The semantics are similar to Option
: it either returns the result of the whole computation chain, or it returns the first error and aborts the chain.
import scala.util.control.NonFatal
sealed trait Try[+A] {
val isSuccess: Boolean
val isFailure: Boolean
def getOrElse[B >: A](default: => B): B
def foreach[B](f: A => B): Unit
def map[B](f: A => B): Try[B]
def flatMap[B](f: A => Try[B]): Try[B]
}
final case class Success[+A](value: A) extends Try[A] {
override final val isSuccess = true
override final val isFailure = false
override def getOrElse[B >: A](default: => B): value.type = value
override def foreach[B](f: A => B) = f(value)
override def map[B](f: A => B): Success[B] = Success(f(value))
override def flatMap[B](f: A => Try[B]) = try f(value) catch { case NonFatal(e) => Failure(e) }
}
final case class Failure[+A, E <: Throwable](ex: E) extends Try[A] {
override final val isSuccess = false
override final val isFailure = true
override def getOrElse[B](default: => B) = default
override def foreach[B](f: A => B) = ()
override def map[B](f: A => B) = this.asInstanceOf[Try[B]]
override def flatMap[B](f: A => Try[B]) = this.asInstanceOf[Try[B]]
}
object Try {
def apply[A](f: => A): Try[A] =
try Success(f) catch {
case NonFatal(e) => Failure(e)
}
}
Scastie link
And again in C#
interface Try<T> where T : notnull
{
bool IsSuccess { get; }
bool IsFailure { get; }
T GetOrElse(T defaultValue);
void ForEach(Action<T> action);
Try<U> Select<U>(Func<T, U> f) where U : notnull;
}
readonly record struct Success<T>(T value) : Try<T> where T : notnull
{
public bool IsSuccess { get => true; }
public bool IsFailure { get => false; }
public T GetOrElse(T defaultValue) => value;
public void ForEach(Action<T> action) => action(value);
public Try<U> Select<U>(Func<T, U> f) where U : notnull => new Success<U>(f(value));
}
readonly record struct Failure<T, E>(E ex) : Try<T> where T : notnull where E : Exception
{
public bool IsSuccess { get => false; }
public bool IsFailure { get => true; }
public T GetOrElse(T defaultValue) => defaultValue;
public void ForEach(Action<T> action) { }
public Try<U> Select<U>(Func<T, U> f) where U : notnull => this as Try<U>;
}
I believe between these three examples, we have covered all of your use cases (two different types, a type or an error) as well as another common case (value that might exist or not).
In all three cases, we can use pattern matching, as you suggested.
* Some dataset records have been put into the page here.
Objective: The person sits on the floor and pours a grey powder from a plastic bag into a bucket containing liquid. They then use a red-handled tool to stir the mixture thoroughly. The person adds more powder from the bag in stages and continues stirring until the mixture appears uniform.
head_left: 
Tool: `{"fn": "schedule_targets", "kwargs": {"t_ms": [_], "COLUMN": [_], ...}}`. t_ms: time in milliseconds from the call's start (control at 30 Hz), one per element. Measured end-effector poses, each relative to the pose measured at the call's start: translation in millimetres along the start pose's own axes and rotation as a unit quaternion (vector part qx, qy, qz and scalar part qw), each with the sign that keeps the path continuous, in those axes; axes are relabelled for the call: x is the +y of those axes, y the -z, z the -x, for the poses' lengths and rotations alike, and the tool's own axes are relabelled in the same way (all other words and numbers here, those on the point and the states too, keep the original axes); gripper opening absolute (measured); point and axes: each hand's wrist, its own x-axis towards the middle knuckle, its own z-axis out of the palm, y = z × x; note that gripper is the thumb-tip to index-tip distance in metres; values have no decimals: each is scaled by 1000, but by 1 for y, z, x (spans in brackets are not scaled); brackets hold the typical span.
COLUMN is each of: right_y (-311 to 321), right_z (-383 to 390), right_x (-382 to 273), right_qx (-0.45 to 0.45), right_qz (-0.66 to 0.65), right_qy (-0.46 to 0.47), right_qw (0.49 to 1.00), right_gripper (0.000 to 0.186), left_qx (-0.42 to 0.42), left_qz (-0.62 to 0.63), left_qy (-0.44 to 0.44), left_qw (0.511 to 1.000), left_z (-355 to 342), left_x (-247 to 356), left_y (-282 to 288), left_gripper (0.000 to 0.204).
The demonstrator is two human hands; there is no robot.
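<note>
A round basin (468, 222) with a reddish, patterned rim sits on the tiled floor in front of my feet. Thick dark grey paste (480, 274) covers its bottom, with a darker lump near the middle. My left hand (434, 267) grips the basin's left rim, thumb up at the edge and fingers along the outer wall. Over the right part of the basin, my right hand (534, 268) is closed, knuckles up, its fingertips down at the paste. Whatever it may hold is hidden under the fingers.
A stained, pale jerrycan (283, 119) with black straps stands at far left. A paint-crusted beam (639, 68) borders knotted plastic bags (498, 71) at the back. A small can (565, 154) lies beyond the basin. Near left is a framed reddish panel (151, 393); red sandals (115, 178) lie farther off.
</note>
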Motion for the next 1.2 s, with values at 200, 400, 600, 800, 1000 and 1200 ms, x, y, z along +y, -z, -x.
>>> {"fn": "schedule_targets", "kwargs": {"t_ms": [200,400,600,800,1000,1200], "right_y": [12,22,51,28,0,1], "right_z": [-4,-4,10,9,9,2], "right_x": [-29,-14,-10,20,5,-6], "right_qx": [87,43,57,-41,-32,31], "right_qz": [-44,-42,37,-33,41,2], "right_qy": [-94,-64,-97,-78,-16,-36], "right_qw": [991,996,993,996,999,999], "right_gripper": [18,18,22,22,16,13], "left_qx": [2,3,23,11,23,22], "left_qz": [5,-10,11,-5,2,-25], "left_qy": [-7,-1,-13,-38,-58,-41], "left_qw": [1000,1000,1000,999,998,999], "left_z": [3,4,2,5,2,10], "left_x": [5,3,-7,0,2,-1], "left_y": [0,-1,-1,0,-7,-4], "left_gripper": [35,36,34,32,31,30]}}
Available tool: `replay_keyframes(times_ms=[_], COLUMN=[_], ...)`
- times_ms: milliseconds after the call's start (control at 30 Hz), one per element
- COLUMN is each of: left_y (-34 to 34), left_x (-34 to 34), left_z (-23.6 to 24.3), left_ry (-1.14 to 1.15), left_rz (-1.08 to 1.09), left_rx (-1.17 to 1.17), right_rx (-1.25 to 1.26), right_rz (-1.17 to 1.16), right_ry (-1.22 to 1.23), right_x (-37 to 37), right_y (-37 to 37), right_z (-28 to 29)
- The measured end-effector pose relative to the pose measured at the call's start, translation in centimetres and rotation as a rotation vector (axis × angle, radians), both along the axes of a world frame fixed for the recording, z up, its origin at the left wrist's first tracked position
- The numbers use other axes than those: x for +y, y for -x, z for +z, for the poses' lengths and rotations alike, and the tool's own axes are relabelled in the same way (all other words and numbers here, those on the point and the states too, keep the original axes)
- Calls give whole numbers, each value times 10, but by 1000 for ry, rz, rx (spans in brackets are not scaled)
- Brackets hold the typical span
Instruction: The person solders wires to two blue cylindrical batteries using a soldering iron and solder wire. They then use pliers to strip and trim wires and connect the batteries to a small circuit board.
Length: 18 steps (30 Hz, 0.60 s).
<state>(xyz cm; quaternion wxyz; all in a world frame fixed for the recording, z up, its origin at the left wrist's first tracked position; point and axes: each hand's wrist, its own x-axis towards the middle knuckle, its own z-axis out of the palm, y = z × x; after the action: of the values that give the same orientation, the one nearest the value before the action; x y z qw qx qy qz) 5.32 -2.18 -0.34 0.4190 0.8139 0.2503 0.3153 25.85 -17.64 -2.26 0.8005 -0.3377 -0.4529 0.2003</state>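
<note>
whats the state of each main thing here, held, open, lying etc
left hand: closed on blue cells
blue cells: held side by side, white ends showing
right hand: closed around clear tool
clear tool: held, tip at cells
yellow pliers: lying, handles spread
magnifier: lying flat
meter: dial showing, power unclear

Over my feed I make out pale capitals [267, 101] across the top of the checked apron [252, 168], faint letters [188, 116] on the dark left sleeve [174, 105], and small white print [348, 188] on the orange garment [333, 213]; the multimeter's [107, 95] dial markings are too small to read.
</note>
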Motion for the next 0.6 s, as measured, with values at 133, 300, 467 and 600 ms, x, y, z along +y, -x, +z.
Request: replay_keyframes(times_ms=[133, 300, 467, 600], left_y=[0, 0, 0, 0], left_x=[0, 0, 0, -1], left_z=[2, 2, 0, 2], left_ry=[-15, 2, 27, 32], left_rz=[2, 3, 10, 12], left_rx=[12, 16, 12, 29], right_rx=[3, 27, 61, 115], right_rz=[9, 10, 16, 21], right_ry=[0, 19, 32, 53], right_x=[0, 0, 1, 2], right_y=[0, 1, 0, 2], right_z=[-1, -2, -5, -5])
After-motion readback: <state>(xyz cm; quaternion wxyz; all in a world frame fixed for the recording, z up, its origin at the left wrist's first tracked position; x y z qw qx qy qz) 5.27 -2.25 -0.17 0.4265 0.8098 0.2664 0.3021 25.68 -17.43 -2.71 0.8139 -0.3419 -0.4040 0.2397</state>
But actually, especially for Option
and Try
, it is even better to treat them either as collections (using ForEach
, Select
, SelectMany
, Where
, and so on) or as monads (in LINQ Query Expressions), because they just do the right thing by themselves without the need for any sort of conditional (whether that be an if
statement or pattern matching).
All three of these are essentially your proposal #2, while also facilitating #3, but with well-known names and reusable, general semantics. In fact, many languages ship these three types in their standard libraries, e.g. Scala: Option
, Either
, Try
. Even Java now ships with Optional
, although unfortunately, this one does not implement the collection API.